### Dataset extract
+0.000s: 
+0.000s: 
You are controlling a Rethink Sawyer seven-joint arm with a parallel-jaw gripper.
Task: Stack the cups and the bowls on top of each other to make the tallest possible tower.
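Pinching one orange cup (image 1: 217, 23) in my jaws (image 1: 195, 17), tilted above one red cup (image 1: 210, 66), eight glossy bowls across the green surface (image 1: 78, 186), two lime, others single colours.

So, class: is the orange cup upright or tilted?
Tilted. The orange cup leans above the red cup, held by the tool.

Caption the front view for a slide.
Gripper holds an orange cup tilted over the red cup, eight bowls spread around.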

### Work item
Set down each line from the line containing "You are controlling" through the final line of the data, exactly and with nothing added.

### Expected answer
You are controlling a Rethink Sawyer seven-joint arm with a parallel-jaw gripper.
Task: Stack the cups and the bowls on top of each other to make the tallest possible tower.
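Pinching one orange cup (image 1: 217, 23) in my jaws (image 1: 195, 17), tilted above one red cup (image 1: 210, 66), eight glossy bowls across the green surface (image 1: 78, 186), two lime, others single colours.

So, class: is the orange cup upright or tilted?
Tilted. The orange cup leans above the red cup, held by the tool.

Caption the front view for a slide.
Gripper holds an orange cup tilted over the red cup, eight bowls spread around.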

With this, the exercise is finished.